### WHAT YOU SHOULD DO
An exact copy of the entries below is the expected answer.

### MATERIAL FOR THIS EXERCISE

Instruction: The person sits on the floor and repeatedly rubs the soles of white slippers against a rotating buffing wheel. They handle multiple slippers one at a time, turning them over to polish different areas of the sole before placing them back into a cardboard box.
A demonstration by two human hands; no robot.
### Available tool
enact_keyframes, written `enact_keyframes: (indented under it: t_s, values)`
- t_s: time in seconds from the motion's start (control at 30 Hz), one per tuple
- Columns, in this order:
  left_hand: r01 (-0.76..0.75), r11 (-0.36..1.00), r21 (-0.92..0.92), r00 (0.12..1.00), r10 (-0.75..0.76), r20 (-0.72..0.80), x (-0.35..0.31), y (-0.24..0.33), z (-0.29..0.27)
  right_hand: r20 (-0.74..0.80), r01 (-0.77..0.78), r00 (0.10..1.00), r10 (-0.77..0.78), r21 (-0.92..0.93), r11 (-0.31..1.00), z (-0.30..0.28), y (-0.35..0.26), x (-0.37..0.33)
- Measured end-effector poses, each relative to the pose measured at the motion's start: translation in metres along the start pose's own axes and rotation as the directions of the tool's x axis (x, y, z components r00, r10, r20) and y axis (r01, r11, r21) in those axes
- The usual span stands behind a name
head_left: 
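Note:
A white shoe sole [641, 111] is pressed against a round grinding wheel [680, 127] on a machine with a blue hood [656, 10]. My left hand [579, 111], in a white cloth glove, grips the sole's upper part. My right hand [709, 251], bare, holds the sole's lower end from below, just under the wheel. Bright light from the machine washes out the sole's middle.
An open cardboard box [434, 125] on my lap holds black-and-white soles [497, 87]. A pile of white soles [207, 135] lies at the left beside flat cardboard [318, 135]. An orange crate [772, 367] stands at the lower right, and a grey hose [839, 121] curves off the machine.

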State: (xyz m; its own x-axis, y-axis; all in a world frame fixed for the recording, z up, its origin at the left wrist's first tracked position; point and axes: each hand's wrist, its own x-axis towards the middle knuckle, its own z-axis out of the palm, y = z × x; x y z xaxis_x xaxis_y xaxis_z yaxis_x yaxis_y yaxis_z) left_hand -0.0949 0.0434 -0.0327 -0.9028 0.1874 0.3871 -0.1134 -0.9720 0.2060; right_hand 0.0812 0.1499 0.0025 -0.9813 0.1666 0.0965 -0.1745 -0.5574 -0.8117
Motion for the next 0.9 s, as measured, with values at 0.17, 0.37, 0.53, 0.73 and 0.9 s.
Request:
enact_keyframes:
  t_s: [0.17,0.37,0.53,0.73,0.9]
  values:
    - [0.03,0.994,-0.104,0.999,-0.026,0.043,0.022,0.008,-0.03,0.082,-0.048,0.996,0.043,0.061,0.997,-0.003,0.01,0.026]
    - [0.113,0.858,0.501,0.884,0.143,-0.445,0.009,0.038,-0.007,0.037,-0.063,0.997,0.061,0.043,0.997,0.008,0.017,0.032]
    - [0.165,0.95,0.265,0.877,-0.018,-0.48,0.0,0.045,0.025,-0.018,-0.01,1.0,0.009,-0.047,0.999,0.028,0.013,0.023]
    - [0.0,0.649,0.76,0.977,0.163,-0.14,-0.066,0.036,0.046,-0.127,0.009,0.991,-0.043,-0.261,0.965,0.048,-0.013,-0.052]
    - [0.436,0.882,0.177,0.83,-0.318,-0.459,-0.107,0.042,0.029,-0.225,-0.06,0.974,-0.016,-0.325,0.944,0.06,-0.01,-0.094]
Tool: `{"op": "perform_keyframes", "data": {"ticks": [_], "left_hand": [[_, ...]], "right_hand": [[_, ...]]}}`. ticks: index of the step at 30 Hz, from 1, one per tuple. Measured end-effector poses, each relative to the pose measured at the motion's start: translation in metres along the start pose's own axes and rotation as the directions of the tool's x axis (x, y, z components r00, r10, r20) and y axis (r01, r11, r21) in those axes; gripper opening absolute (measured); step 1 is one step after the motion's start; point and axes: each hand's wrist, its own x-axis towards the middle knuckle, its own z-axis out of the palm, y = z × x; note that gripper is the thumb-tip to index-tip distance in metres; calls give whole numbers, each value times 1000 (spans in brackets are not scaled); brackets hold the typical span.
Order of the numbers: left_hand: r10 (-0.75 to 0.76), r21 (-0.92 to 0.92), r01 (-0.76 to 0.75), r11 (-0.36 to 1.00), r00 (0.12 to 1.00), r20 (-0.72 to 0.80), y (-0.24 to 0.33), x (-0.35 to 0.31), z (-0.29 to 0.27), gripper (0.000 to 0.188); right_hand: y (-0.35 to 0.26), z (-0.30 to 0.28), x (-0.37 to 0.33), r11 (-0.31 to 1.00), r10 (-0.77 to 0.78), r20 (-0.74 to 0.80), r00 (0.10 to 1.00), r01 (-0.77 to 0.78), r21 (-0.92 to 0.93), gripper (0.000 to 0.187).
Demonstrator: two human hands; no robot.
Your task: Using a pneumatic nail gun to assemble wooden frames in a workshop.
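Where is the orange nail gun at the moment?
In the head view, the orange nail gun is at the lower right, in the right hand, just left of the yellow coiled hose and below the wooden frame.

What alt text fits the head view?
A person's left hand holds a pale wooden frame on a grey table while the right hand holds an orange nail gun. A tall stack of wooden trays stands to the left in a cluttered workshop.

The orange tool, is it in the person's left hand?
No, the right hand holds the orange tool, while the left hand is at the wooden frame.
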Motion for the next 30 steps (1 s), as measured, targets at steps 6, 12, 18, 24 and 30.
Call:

### TASK OUTPUT
Instruction: The person sits on the floor and repeatedly rubs the soles of white slippers against a rotating buffing wheel. They handle multiple slippers one at a time, turning them over to polish different areas of the sole before placing them back into a cardboard box.
A demonstration by two human hands; no robot.
### Available tool
enact_keyframes, written `enact_keyframes: (indented under it: t_s, values)`
- t_s: time in seconds from the motion's start (control at 30 Hz), one per tuple
- Columns, in this order:
  left_hand: r01 (-0.76..0.75), r11 (-0.36..1.00), r21 (-0.92..0.92), r00 (0.12..1.00), r10 (-0.75..0.76), r20 (-0.72..0.80), x (-0.35..0.31), y (-0.24..0.33), z (-0.29..0.27)
  right_hand: r20 (-0.74..0.80), r01 (-0.77..0.78), r00 (0.10..1.00), r10 (-0.77..0.78), r21 (-0.92..0.93), r11 (-0.31..1.00), z (-0.30..0.28), y (-0.35..0.26), x (-0.37..0.33)
- Measured end-effector poses, each relative to the pose measured at the motion's start: translation in metres along the start pose's own axes and rotation as the directions of the tool's x axis (x, y, z components r00, r10, r20) and y axis (r01, r11, r21) in those axes
- The usual span stands behind a name
head_left: 
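Note:
A white shoe sole [641, 111] is pressed against a round grinding wheel [680, 127] on a machine with a blue hood [656, 10]. My left hand [579, 111], in a white cloth glove, grips the sole's upper part. My right hand [709, 251], bare, holds the sole's lower end from below, just under the wheel. Bright light from the machine washes out the sole's middle.
An open cardboard box [434, 125] on my lap holds black-and-white soles [497, 87]. A pile of white soles [207, 135] lies at the left beside flat cardboard [318, 135]. An orange crate [772, 367] stands at the lower right, and a grey hose [839, 121] curves off the machine.
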
State: (xyz m; its own x-axis, y-axis; all in a world frame fixed for the recording, z up, its origin at the left wrist's first tracked position; point and axes: each hand's wrist, its own x-axis towards the middle knuckle, its own z-axis out of the palm, y = z × x; x y z xaxis_x xaxis_y xaxis_z yaxis_x yaxis_y yaxis_z) left_hand -0.0949 0.0434 -0.0327 -0.9028 0.1874 0.3871 -0.1134 -0.9720 0.2060; right_hand 0.0812 0.1499 0.0025 -0.9813 0.1666 0.0965 -0.1745 -0.5574 -0.8117
Motion for the next 0.9 s, as measured, with values at 0.17, 0.37, 0.53, 0.73 and 0.9 s.
Request:
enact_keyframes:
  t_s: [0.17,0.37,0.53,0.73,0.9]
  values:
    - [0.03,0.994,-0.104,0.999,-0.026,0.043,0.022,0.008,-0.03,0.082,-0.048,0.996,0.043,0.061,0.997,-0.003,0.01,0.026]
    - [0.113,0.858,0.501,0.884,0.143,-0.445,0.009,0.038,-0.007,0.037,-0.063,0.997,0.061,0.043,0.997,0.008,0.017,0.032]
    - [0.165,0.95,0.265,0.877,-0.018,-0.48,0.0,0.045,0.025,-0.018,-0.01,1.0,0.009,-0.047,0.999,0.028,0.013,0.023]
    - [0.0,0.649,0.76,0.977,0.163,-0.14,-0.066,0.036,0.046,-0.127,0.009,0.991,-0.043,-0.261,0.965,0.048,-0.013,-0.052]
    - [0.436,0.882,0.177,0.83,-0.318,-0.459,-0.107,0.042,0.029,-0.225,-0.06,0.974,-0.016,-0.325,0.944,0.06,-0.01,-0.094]
Tool: `{"op": "perform_keyframes", "data": {"ticks": [_], "left_hand": [[_, ...]], "right_hand": [[_, ...]]}}`. ticks: index of the step at 30 Hz, from 1, one per tuple. Measured end-effector poses, each relative to the pose measured at the motion's start: translation in metres along the start pose's own axes and rotation as the directions of the tool's x axis (x, y, z components r00, r10, r20) and y axis (r01, r11, r21) in those axes; gripper opening absolute (measured); step 1 is one step after the motion's start; point and axes: each hand's wrist, its own x-axis towards the middle knuckle, its own z-axis out of the palm, y = z × x; note that gripper is the thumb-tip to index-tip distance in metres; calls give whole numbers, each value times 1000 (spans in brackets are not scaled); brackets hold the typical span.
Order of the numbers: left_hand: r10 (-0.75 to 0.76), r21 (-0.92 to 0.92), r01 (-0.76 to 0.75), r11 (-0.36 to 1.00), r00 (0.12 to 1.00), r20 (-0.72 to 0.80), y (-0.24 to 0.33), x (-0.35 to 0.31), z (-0.29 to 0.27), gripper (0.000 to 0.188); right_hand: y (-0.35 to 0.26), z (-0.30 to 0.28), x (-0.37 to 0.33), r11 (-0.31 to 1.00), r10 (-0.77 to 0.78), r20 (-0.74 to 0.80), r00 (0.10 to 1.00), r01 (-0.77 to 0.78), r21 (-0.92 to 0.93), gripper (0.000 to 0.187).
Demonstrator: two human hands; no robot.
Your task: Using a pneumatic nail gun to assemble wooden frames in a workshop.
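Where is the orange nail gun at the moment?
In the head view, the orange nail gun is at the lower right, in the right hand, just left of the yellow coiled hose and below the wooden frame.

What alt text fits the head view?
A person's left hand holds a pale wooden frame on a grey table while the right hand holds an orange nail gun. A tall stack of wooden trays stands to the left in a cluttered workshop.

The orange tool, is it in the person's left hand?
No, the right hand holds the orange tool, while the left hand is at the wooden frame.
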Motion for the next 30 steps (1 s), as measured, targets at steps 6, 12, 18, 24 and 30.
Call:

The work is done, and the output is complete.